What is required: What is asked for is the whole listing, given again word for word.

Recorded data:

%%

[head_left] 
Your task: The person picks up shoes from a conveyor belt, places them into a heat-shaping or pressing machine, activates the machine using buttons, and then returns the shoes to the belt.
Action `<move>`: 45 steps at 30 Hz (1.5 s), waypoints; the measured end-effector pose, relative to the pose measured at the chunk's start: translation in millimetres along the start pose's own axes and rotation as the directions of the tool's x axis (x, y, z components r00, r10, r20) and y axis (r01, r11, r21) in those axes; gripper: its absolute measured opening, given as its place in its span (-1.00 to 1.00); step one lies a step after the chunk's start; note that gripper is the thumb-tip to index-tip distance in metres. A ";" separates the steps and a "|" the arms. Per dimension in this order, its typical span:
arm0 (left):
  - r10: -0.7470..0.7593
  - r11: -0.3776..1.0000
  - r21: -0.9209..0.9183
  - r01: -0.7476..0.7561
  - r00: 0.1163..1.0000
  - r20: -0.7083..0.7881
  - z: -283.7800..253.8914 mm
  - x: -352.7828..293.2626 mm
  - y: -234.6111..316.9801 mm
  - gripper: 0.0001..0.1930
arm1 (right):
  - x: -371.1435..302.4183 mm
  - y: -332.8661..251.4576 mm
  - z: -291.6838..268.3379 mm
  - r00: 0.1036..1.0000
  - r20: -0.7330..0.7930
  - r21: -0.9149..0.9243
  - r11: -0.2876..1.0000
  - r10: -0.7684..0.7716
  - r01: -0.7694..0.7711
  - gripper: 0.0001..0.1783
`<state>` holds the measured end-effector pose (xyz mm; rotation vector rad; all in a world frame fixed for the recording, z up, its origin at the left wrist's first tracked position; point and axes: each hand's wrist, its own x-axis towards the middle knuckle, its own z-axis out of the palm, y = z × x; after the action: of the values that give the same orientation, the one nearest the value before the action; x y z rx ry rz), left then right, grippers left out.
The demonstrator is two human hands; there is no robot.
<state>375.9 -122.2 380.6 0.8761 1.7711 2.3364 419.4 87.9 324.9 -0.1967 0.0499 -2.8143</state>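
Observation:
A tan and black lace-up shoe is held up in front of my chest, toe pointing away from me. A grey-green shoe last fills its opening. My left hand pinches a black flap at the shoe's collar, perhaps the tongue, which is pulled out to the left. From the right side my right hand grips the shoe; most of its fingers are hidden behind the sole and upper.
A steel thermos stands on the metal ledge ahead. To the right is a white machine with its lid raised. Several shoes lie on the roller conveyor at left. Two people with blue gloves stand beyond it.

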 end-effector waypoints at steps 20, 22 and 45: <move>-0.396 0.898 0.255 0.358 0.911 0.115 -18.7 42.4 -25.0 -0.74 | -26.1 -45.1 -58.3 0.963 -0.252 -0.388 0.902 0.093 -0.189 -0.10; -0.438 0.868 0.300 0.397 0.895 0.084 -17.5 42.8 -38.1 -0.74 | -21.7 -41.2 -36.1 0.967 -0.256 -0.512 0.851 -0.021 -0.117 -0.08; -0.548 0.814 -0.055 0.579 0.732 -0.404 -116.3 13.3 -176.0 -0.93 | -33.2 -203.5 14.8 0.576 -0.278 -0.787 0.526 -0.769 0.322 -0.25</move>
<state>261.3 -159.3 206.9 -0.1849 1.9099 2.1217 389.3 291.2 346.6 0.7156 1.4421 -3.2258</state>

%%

Result of this exercise:
[head_left] 
Your task: The person picks up shoes from a conveyor belt, places them into a heat-shaping or pressing machine, activates the machine using buttons, and then returns the shoes to the belt.
Action `<move>`: 45 steps at 30 Hz (1.5 s), waypoints; the measured end-effector pose, relative to the pose measured at the chunk's start: translation in millimetres along the start pose's own axes and rotation as the directions of the tool's x axis (x, y, z components r00, r10, r20) and y axis (r01, r11, r21) in those axes; gripper: its absolute measured opening, given as its place in its span (-1.00 to 1.00); step one lies a step after the chunk's start; note that gripper is the thumb-tip to index-tip distance in metres. A ";" separates the steps and a "|" the arms. Per dimension in this order, its typical span:
arm0 (left):
  - r10: -0.7470..0.7593
  - r11: -0.3776..1.0000
  - r21: -0.9209..0.9183
  - r01: -0.7476..0.7561
  - r00: 0.1163..1.0000
  - r20: -0.7083..0.7881
  - z: -283.7800..253.8914 mm
  - x: -352.7828..293.2626 mm
  - y: -234.6111..316.9801 mm
  - gripper: 0.0001..0.1930
arm1 (right):
  - x: -371.1435..302.4183 mm
  - y: -332.8661..251.4576 mm
  - z: -291.6838..268.3379 mm
  - r00: 0.1036..1.0000
  - r20: -0.7330..0.7930
  - r21: -0.9149..0.9243
  - r11: -0.2876..1.0000
  - r10: -0.7684..0.7716
  - r01: -0.7694..0.7711
  - gripper: 0.0001..0.1783
`<state>` holds the measured end-effector pose (xyz mm; rotation vector rad; all in a world frame fixed for the recording, z up, its origin at the left wrist's first tracked position; point and axes: each hand's wrist, its own x-axis towards the middle knuckle, its own z-axis out of the palm, y = z × x; after the action: of the values that give the same orientation, the one nearest the value before the action; x y z rx ry rz), left then right, grippers left out.
The demonstrator is two human hands; there is no robot.
<state>375.9 -122.2 380.6 0.8761 1.7711 2.3364 419.4 87.9 324.9 -0.1967 0.0499 -2.8143</state>
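Observation:
A tan and black lace-up shoe is held up in front of my chest, toe pointing away from me. A grey-green shoe last fills its opening. My left hand pinches a black flap at the shoe's collar, perhaps the tongue, which is pulled out to the left. From the right side my right hand grips the shoe; most of its fingers are hidden behind the sole and upper.
A steel thermos stands on the metal ledge ahead. To the right is a white machine with its lid raised. Several shoes lie on the roller conveyor at left. Two people with blue gloves stand beyond it.
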
 end-effector waypoints at steps 20, 22 and 45: <move>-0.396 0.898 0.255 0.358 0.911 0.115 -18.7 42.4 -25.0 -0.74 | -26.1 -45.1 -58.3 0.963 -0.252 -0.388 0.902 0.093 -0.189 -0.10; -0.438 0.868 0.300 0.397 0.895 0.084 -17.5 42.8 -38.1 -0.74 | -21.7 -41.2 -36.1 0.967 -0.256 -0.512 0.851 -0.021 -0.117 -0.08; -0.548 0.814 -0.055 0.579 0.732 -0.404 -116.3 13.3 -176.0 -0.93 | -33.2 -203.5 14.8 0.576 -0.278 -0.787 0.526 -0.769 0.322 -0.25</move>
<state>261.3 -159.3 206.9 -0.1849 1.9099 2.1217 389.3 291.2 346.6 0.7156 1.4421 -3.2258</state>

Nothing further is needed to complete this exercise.